[Excerpts from a dataset]
=====

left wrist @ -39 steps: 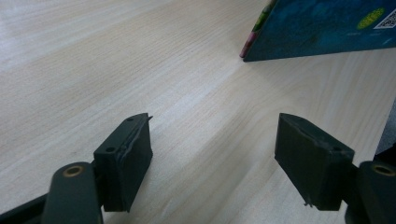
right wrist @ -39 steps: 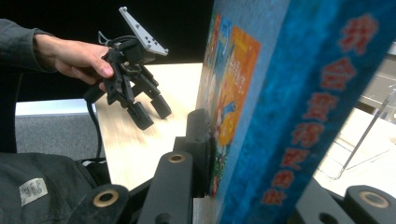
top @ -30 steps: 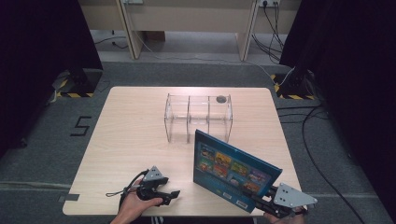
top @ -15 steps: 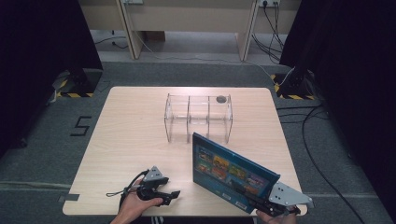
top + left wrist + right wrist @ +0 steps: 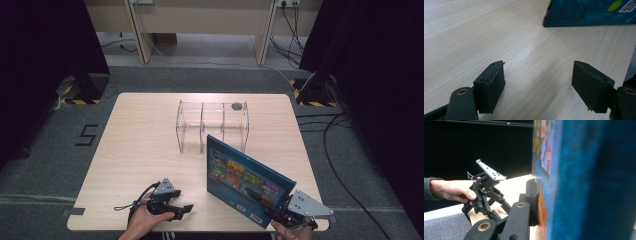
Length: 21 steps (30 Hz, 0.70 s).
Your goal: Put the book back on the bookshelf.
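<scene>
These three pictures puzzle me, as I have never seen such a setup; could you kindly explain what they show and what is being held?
No robot is here: a person sits at a wooden table and holds a hand tool with two black jaws in each hand. The high view looks down from above the person's side. The other two pictures come from small cameras riding on the tools and looking along their jaws.

The left gripper rests near the table's front edge. In its own view its jaws stand wide apart with nothing between them.

The right gripper is clamped on a blue book with a colourful cover, which stands tilted at the table's front right. The right gripper view shows the book very close, and the left hand farther off.

Farther back on the table is a clear rack with three compartments.
</scene>
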Each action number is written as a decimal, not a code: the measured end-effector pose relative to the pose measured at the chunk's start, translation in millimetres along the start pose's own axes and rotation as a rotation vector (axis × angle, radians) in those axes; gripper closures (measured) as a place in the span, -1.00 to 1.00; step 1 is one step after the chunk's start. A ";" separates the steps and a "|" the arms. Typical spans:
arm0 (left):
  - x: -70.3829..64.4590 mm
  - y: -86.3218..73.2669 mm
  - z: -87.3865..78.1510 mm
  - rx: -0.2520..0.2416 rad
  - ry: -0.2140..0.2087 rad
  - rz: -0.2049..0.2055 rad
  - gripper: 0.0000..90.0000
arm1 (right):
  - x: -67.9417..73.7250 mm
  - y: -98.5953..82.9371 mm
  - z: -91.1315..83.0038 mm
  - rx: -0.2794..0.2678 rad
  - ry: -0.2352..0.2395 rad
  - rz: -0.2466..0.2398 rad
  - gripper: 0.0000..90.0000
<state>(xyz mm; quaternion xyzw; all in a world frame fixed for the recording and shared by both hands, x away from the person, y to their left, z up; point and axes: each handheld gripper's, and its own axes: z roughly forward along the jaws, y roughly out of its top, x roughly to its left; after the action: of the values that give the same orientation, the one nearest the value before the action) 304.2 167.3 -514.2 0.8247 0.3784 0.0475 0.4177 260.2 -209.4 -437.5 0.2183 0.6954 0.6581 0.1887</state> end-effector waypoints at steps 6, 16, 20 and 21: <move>0.0 0.0 -0.1 0.001 0.000 0.003 -0.43 | 0.2 8.1 0.2 0.002 -0.040 0.026 0.83; -4.1 -1.2 2.6 0.008 0.017 0.089 -0.48 | -11.6 31.9 -10.6 -0.038 -0.134 -0.033 0.83; -4.3 -1.5 3.6 0.004 0.020 0.100 -0.50 | -19.8 37.7 -13.6 -0.055 -0.166 -0.010 0.83; -4.6 -1.6 3.8 0.004 0.021 0.101 -0.51 | -21.5 38.8 -14.1 -0.054 -0.175 0.005 0.83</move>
<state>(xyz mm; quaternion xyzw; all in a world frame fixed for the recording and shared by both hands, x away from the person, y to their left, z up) 301.5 162.4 -516.8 0.8431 0.3405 0.0764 0.4090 272.5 -231.5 -398.5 0.2713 0.6579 0.6555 0.2529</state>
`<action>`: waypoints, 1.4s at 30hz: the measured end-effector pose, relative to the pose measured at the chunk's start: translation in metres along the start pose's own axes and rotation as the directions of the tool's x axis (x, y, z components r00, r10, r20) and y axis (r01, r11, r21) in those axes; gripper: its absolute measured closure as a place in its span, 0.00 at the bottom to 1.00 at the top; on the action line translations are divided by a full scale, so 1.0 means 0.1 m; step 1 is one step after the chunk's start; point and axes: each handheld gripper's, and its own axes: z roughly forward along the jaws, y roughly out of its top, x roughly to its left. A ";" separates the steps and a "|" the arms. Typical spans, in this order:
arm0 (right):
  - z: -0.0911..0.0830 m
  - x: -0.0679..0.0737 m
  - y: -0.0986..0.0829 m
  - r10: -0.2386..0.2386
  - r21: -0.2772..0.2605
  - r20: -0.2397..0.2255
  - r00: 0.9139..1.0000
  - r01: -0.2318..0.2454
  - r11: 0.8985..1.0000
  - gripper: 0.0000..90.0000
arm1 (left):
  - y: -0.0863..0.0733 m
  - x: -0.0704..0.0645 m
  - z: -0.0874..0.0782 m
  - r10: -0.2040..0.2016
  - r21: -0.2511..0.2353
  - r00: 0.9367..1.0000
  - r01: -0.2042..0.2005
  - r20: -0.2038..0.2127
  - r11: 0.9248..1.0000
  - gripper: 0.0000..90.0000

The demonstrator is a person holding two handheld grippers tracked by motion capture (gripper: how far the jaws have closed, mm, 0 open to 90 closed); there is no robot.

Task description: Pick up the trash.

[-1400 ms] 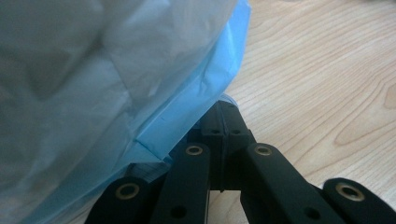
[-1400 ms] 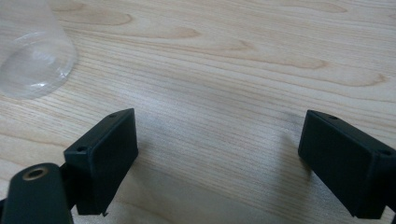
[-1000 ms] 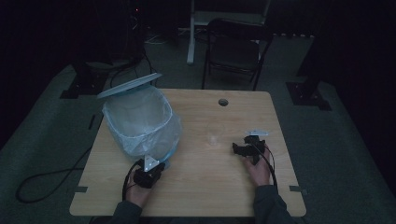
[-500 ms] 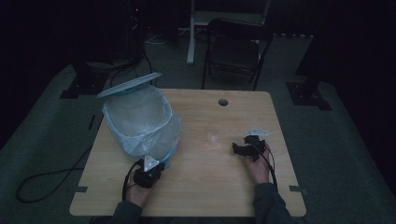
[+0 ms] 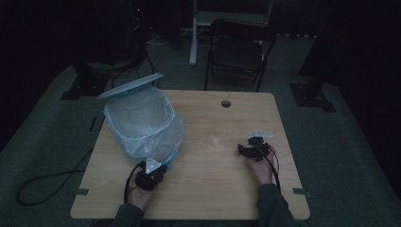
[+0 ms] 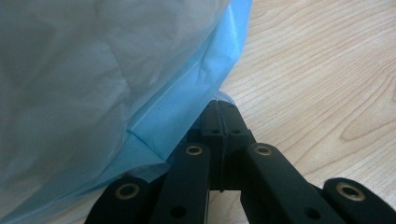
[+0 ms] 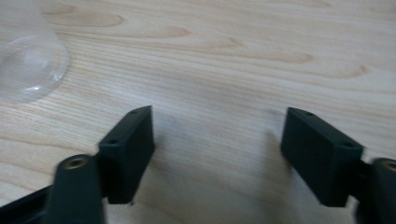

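A bin lined with a pale blue-white plastic bag (image 5: 142, 123) stands on the left of the wooden table (image 5: 213, 189), with its lid (image 5: 130, 85) tipped up at the back. My left gripper (image 5: 150, 172) lies at the bin's near side. Its jaws are shut, and the tips (image 6: 222, 109) rest against the bag's (image 6: 116, 93) lower edge. I cannot tell whether film is pinched between them. My right gripper (image 5: 253, 149) rests on the table's right side, open (image 7: 224, 149) over bare wood. A clear plastic cup (image 7: 28, 60) lies ahead and to its left, and shows faintly (image 5: 216, 139) near the table's middle.
A cable hole (image 5: 226, 103) sits near the table's far edge. A dark folding chair (image 5: 239, 47) stands behind the table. A cable (image 5: 42, 182) loops on the floor at the left. The room is dim.
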 end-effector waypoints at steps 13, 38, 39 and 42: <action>-0.32 0.02 0.09 -0.012 -0.081 -0.051 0.999 0.007 0.997 0.54 | 0.00 0.00 0.00 -0.006 -0.001 1.000 0.006 0.005 1.000 1.00; -0.54 0.47 0.75 -0.117 -0.189 -0.214 0.970 0.076 0.979 0.67 | 0.01 0.00 0.01 -0.003 0.000 1.000 0.003 0.009 1.000 1.00; -0.53 0.48 0.76 -0.118 -0.185 -0.217 0.969 0.077 0.980 0.67 | 0.01 0.00 0.01 -0.004 0.000 1.000 0.004 0.009 1.000 1.00; -0.45 0.49 0.76 -0.116 -0.163 -0.226 0.967 0.080 0.983 0.66 | 0.01 0.00 0.01 -0.004 0.000 1.000 0.004 0.009 1.000 1.00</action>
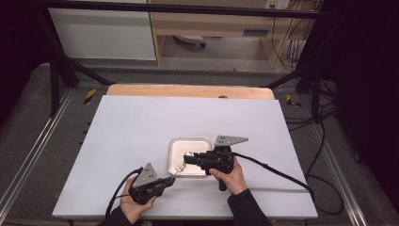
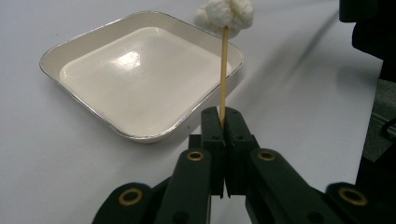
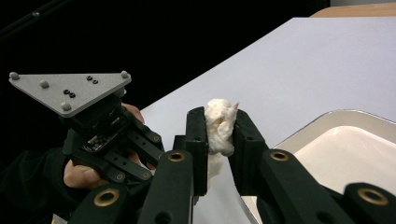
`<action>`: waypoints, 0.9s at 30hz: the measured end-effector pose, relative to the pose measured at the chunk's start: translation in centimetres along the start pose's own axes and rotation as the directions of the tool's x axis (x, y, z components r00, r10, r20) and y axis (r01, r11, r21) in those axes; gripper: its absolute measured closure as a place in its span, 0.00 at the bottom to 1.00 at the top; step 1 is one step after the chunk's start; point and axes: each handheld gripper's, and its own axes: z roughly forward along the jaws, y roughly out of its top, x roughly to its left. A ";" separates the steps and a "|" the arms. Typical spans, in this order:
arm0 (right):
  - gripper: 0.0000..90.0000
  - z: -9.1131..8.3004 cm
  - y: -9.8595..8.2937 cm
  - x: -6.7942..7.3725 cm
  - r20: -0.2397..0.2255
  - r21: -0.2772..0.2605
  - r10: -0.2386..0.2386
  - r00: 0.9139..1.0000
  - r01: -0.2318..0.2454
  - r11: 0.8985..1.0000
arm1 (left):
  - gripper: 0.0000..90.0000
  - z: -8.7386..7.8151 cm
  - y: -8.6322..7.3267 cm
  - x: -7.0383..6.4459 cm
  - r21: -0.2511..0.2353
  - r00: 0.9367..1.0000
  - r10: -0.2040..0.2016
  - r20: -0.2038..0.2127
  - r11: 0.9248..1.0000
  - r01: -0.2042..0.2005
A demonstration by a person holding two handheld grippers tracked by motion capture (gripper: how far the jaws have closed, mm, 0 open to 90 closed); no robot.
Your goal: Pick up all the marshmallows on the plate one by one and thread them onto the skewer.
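Left tongs: I am clamping them together on the lower end of a thin wooden skewer, near the front left of the white surface.
Right tongs: I am squeezing them on the white marshmallow at the skewer's top, just over the tray's near edge.
Tray: a shallow, square, cream tray with a silver rim is sitting empty at mid-surface, just beside and beyond the skewer.
Risk: the soft marshmallow is already bulging between my right tongs; I judge it could tear or stick to them, and a sideways tug could snap the skewer or twist it loose.
Surroundings: cables are trailing off to the right, well apart.
Obstruction: nothing is standing between marshmallow and tray.
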 end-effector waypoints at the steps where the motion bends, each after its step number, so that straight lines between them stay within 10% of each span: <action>1: 0.89 0.0 0.0 0.0 -0.001 0.000 0.004 1.000 -0.004 1.000 | 0.98 0.0 0.0 0.0 0.000 1.000 0.000 0.001 1.000 0.000; 27: 0.89 0.4 -0.6 -0.1 -0.011 0.026 0.007 1.000 -0.006 1.000 | 0.98 0.1 0.1 -0.1 0.002 1.000 0.006 0.004 1.000 -0.006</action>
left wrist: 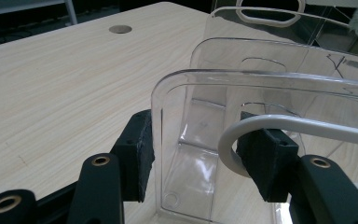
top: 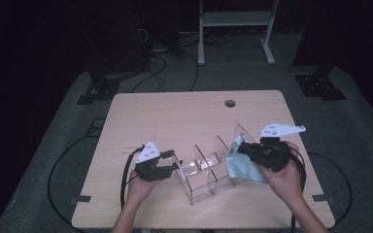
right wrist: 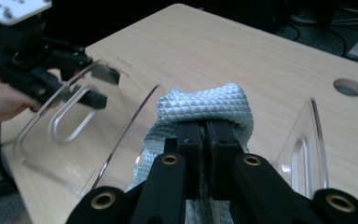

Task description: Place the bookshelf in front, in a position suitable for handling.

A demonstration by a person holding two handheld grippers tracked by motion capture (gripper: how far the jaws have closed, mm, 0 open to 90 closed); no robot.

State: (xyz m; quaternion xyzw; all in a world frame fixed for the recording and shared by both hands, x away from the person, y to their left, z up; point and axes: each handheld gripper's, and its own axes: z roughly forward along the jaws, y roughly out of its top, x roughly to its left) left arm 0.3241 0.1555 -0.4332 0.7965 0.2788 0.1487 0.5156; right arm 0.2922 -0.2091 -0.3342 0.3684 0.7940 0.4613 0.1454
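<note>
A clear plastic divider rack is standing on the light wooden worktop, near the edge closest to the person, with its upright panels running from left to right between the two hands. At the left, the left gripper is gripping the rack's end panel: in the left gripper view its jaws are sitting one on each side of the transparent wall, the pads pressing against the plastic, with the panel's white-edged handle slot beside the right pad. The person's left hand is holding this gripper just above the worktop. Further right, a pale blue-green quilted cloth is lying against the rack's right-hand panels. The right gripper is pinching this cloth; in the right gripper view its jaws are drawn together on a raised fold of the cloth, which is bulging over the tips between two clear panels. The person's right hand is holding this gripper at the right end of the rack. A round hole is showing in the worktop's far edge.
</note>
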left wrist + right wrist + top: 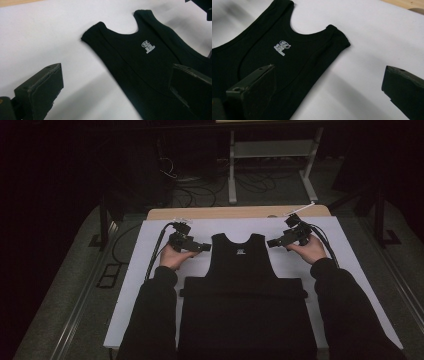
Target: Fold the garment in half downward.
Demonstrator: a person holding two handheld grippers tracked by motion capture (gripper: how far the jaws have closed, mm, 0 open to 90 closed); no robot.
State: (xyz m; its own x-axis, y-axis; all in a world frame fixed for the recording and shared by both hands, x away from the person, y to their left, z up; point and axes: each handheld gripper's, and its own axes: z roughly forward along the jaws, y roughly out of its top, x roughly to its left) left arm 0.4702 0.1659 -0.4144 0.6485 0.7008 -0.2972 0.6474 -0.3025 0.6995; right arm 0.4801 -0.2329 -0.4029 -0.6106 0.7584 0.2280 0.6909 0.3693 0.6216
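I hold my left gripper (206,248) just beside the left shoulder strap of the black tank top (244,265), and my right gripper (270,243) just beside the right strap; each has its jaws spread wide with nothing between them, positioned so that both straps can be taken together; the tank top lies flat on the white sheet (150,270) covering the table, neckline away from me, its lower part apparently folded up across the body, though the dim view leaves this uncertain; count: one garment, two grippers, one small white logo (148,46).
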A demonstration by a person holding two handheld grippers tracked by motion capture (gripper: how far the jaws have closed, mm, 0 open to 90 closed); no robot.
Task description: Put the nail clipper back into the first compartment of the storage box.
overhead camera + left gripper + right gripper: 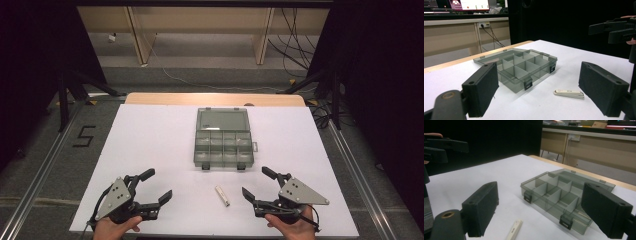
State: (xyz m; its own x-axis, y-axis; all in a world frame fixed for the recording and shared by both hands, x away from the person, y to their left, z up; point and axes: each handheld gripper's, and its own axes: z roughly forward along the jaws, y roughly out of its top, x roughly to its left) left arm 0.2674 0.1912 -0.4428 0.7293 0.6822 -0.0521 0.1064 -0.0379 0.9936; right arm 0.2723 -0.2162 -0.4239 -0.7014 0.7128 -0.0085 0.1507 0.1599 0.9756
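White table sheet [150, 140] is carrying a smoked compartment box [222, 144] with its lid lying open. Nail clipper [222, 196] is lying flat in front of the box, between the two grippers, touching neither; its long axis is running near-to-far, far end leaning slightly left. Left gripper [156, 186] and right gripper [256, 183] are both hovering, jaws spread wide, holding nothing.

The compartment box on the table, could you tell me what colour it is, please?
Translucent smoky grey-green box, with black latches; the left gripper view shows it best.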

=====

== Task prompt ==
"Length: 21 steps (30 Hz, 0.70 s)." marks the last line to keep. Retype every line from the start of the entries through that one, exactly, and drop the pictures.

== Result for this task ==
left wrist @ -39 steps: 
right wrist @ -39 steps: 
top @ -30 steps: 
top @ -15 steps: 
top + left wrist + right wrist @ +0 steps: 
Length: 21 steps (30 Hz, 0.70 s).

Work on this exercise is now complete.